Directions for this task:
A verbatim transcript of the data below is required, images omitted.

(Dataset records)
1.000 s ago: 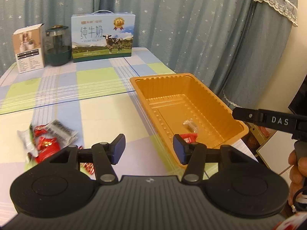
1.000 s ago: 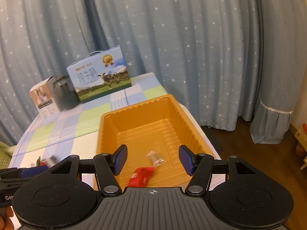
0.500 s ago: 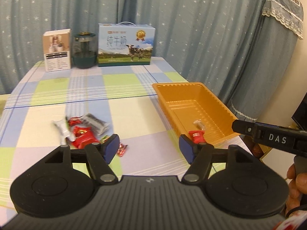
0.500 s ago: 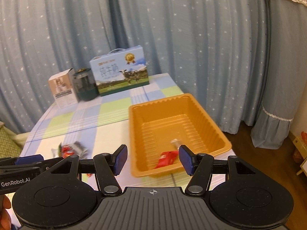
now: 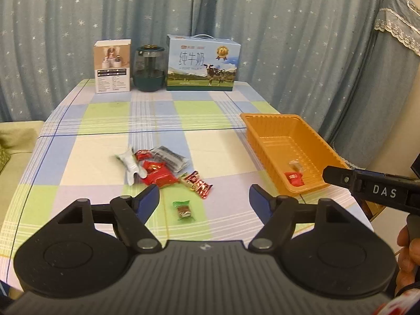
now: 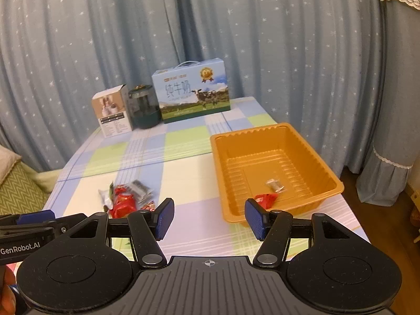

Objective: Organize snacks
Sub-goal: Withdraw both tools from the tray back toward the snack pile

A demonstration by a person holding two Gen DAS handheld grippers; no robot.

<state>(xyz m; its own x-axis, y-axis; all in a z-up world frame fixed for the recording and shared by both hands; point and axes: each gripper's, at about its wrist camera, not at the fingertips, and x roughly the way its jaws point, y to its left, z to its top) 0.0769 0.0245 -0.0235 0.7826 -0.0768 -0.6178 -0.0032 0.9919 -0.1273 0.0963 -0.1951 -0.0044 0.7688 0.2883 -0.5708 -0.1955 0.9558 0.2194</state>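
Observation:
An orange tray [image 5: 312,135] [image 6: 325,169] sits at the table's right edge and holds a red packet [image 5: 294,178] [image 6: 266,199] and a clear-wrapped candy [image 5: 295,164] [image 6: 274,184]. A pile of snack packets [image 5: 155,169] [image 6: 123,198] lies left of it, with a green-wrapped candy [image 5: 183,210] nearer me. My left gripper [image 5: 204,200] is open and empty, above the table's near edge. My right gripper [image 6: 208,219] is open and empty, in front of the tray.
A milk carton box [image 5: 202,63] [image 6: 191,90], a dark glass jar [image 5: 149,69] and a small white box [image 5: 113,65] stand at the table's far edge. Blue star curtains hang behind. A sofa [image 6: 15,183] is at the left.
Both grippers have pulled back and up from the tray, so more of the table shows. The left gripper's jaws have opened wider. The packets have not moved.

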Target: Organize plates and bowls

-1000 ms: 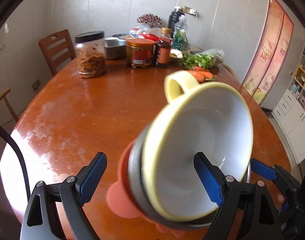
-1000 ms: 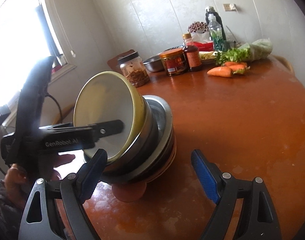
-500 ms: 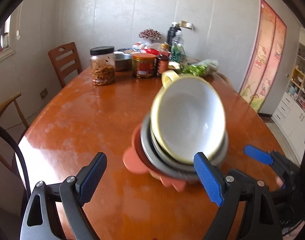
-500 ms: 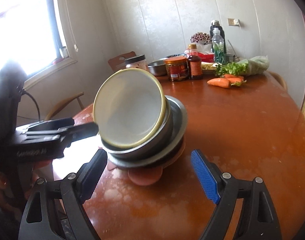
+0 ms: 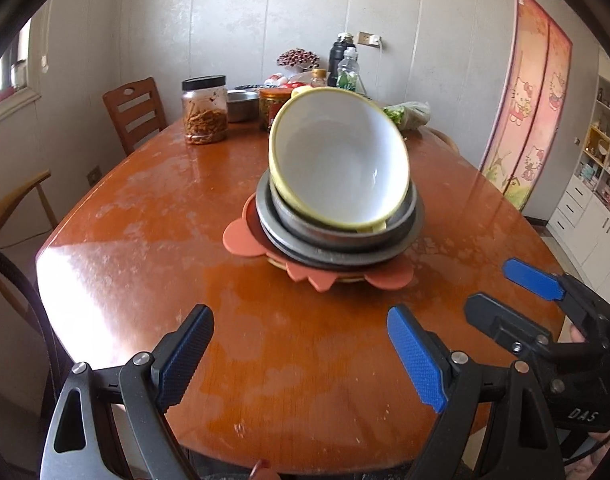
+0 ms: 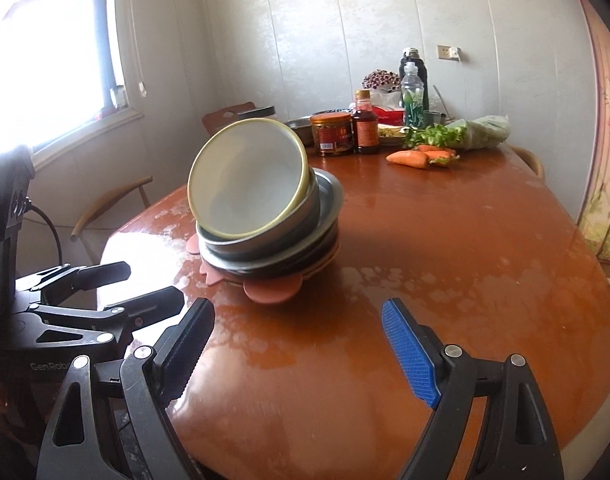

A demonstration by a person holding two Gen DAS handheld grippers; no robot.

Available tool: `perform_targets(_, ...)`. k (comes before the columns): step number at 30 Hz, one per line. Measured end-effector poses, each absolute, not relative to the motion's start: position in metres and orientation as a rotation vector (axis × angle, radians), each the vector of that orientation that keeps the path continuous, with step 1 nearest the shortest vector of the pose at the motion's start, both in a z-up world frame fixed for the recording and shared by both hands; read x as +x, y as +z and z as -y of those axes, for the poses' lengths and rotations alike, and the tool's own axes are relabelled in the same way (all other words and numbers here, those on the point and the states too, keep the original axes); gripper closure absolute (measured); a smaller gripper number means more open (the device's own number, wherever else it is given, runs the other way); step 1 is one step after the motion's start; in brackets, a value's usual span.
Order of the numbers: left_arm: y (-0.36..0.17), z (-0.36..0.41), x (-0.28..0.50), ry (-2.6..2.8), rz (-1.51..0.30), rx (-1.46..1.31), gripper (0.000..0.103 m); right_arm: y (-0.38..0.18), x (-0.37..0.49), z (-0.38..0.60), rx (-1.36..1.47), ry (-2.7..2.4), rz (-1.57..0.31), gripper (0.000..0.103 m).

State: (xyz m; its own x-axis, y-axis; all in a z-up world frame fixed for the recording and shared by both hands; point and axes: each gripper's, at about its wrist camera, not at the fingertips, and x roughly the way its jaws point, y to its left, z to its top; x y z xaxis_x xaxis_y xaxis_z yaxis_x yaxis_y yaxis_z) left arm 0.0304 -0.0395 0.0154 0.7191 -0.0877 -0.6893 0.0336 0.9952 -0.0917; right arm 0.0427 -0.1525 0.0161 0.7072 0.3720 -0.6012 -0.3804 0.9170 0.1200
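A stack of dishes stands on the brown table (image 5: pixel 145 240). On top a yellow-rimmed white bowl (image 5: pixel 337 168) (image 6: pixel 245 180) leans tilted inside a grey metal bowl (image 5: pixel 329 232) (image 6: pixel 265 236). Under these lie a metal plate (image 5: pixel 345 256) and an orange animal-shaped plate (image 5: pixel 241 240) (image 6: pixel 271 292). My left gripper (image 5: pixel 301 356) is open over bare table, well short of the stack. My right gripper (image 6: pixel 299 348) is also open and holds nothing. Each gripper shows at the edge of the other's view.
At the table's far end stand a jar of dried food (image 5: pixel 204 110), a red-lidded jar (image 6: pixel 332 134), a sauce bottle (image 6: pixel 365 124), a metal bowl (image 5: pixel 241 106), drink bottles, greens and carrots (image 6: pixel 419 156). Wooden chairs (image 5: pixel 135 114) stand at the left.
Both grippers have pulled back from the stack, which now sits farther off on the table. The tilted top bowl rests in the stack, free of the jaws.
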Motion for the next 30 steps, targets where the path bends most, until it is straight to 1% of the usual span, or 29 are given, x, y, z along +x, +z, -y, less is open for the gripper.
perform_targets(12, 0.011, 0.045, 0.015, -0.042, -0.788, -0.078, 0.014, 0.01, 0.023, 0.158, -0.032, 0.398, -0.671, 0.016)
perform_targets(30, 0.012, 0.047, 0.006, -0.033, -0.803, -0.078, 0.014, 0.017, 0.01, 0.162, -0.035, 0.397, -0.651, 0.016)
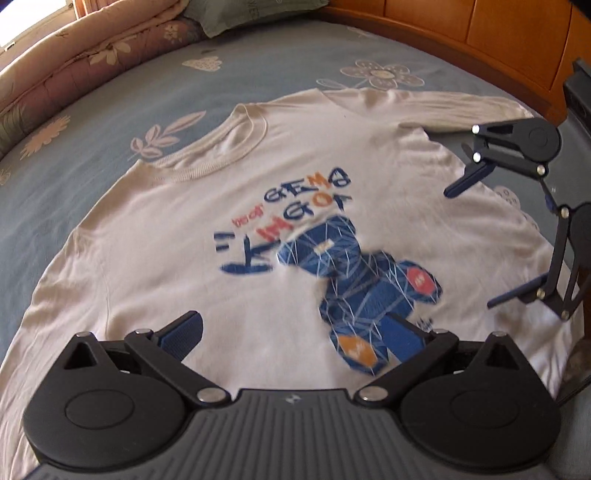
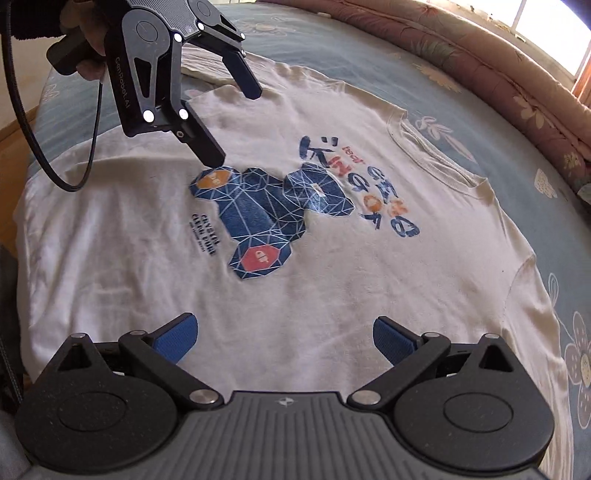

Answer space:
1.000 s ago: 
1.000 s ago: 
0.500 s ago: 
0.500 s ago: 
now: 
now: 

Objective: Organize snacks
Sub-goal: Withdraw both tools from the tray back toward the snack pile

A demonstration by a person holding two Gen DAS handheld grippers; no robot.

<state>(xyz m; its own x-axis, y-axis; all in a z-up world frame fixed for the recording and shared by both hands; point and axes: each gripper's, at about its wrist camera, not at the fingertips, and x roughly the way its jaws point, y to its left, z to its top) 0.0769 0.0245 -0.0235 0.7826 -0.0768 -0.6178 -0.0032 0.9919 -0.1273 0.0963 -0.1951 -0.0044 0.7688 0.2883 -0.5708 -0.1955 0.9558 0.2194</state>
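Observation:
An orange tray [image 5: 312,135] [image 6: 325,169] sits at the table's right edge and holds a red packet [image 5: 294,178] [image 6: 266,199] and a clear-wrapped candy [image 5: 295,164] [image 6: 274,184]. A pile of snack packets [image 5: 155,169] [image 6: 123,198] lies left of it, with a green-wrapped candy [image 5: 183,210] nearer me. My left gripper [image 5: 204,200] is open and empty, above the table's near edge. My right gripper [image 6: 208,219] is open and empty, in front of the tray.
A milk carton box [image 5: 202,63] [image 6: 191,90], a dark glass jar [image 5: 149,69] and a small white box [image 5: 113,65] stand at the table's far edge. Blue star curtains hang behind. A sofa [image 6: 15,183] is at the left.
Both grippers have pulled back and up from the tray, so more of the table shows. The left gripper's jaws have opened wider. The packets have not moved.
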
Target: Organize plates and bowls

-1000 ms: 
-1000 ms: 
-500 ms: 
-500 ms: 
+0 ms: 
+0 ms: 

A demonstration by a person holding two Gen DAS handheld grippers; no robot.

Available tool: `perform_targets(_, ...)`. k (comes before the columns): step number at 30 Hz, one per line. Measured end-effector poses, each absolute, not relative to the motion's start: position in metres and orientation as a rotation vector (axis × angle, radians), each the vector of that orientation that keeps the path continuous, with step 1 nearest the shortest vector of the pose at the motion's start, both in a z-up world frame fixed for the recording and shared by both hands; read x as +x, y as +z and z as -y of those axes, for the poses' lengths and rotations alike, and the tool's own axes are relabelled in the same way (all other words and numbers here, those on the point and the states too, keep the original axes); gripper closure absolute (measured); a smaller gripper number means more open (the device's own number, wherever else it is given, runs the other way); step 1 is one step after the motion's start; in brackets, a value's usual span.
Order of the numbers: left_arm: y (-0.36..0.17), z (-0.36..0.41), x (-0.28..0.50), ry (-2.6..2.8), rz (-1.51..0.30), rx (-1.46..1.31), gripper (0.000..0.103 m); right_arm: y (-0.38..0.18), x (-0.37..0.49), z (-0.38..0.60), rx (-1.36..1.47), ry (-2.7..2.4), rz (-1.57..0.31), gripper (0.000..0.103 m).

State: (xyz m; its own x-axis, y-axis; all in a z-up world frame fixed for the recording and shared by both hands; point and axes: each gripper's, at about its wrist camera, not at the fingertips, and x roughly the way its jaws point, y to its left, z to its top; x y z xaxis_x xaxis_y xaxis_z yaxis_x yaxis_y yaxis_z) left arm 0.0304 -0.0395 0.0154 0.7191 -0.0877 -0.6893 0.0336 0.9952 -0.0917; right arm 0.0427 -0.1525 0.0161 0.7072 0.3720 -0.6012 -0.3804 0.9170 0.1200
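A stack of dishes stands on the brown table (image 5: pixel 145 240). On top a yellow-rimmed white bowl (image 5: pixel 337 168) (image 6: pixel 245 180) leans tilted inside a grey metal bowl (image 5: pixel 329 232) (image 6: pixel 265 236). Under these lie a metal plate (image 5: pixel 345 256) and an orange animal-shaped plate (image 5: pixel 241 240) (image 6: pixel 271 292). My left gripper (image 5: pixel 301 356) is open over bare table, well short of the stack. My right gripper (image 6: pixel 299 348) is also open and holds nothing. Each gripper shows at the edge of the other's view.
At the table's far end stand a jar of dried food (image 5: pixel 204 110), a red-lidded jar (image 6: pixel 332 134), a sauce bottle (image 6: pixel 365 124), a metal bowl (image 5: pixel 241 106), drink bottles, greens and carrots (image 6: pixel 419 156). Wooden chairs (image 5: pixel 135 114) stand at the left.
Both grippers have pulled back from the stack, which now sits farther off on the table. The tilted top bowl rests in the stack, free of the jaws.
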Motion for the next 30 steps, targets where the path bends most, until it is straight to 1% of the usual span, or 29 are given, x, y, z along +x, +z, -y, less is open for the gripper.
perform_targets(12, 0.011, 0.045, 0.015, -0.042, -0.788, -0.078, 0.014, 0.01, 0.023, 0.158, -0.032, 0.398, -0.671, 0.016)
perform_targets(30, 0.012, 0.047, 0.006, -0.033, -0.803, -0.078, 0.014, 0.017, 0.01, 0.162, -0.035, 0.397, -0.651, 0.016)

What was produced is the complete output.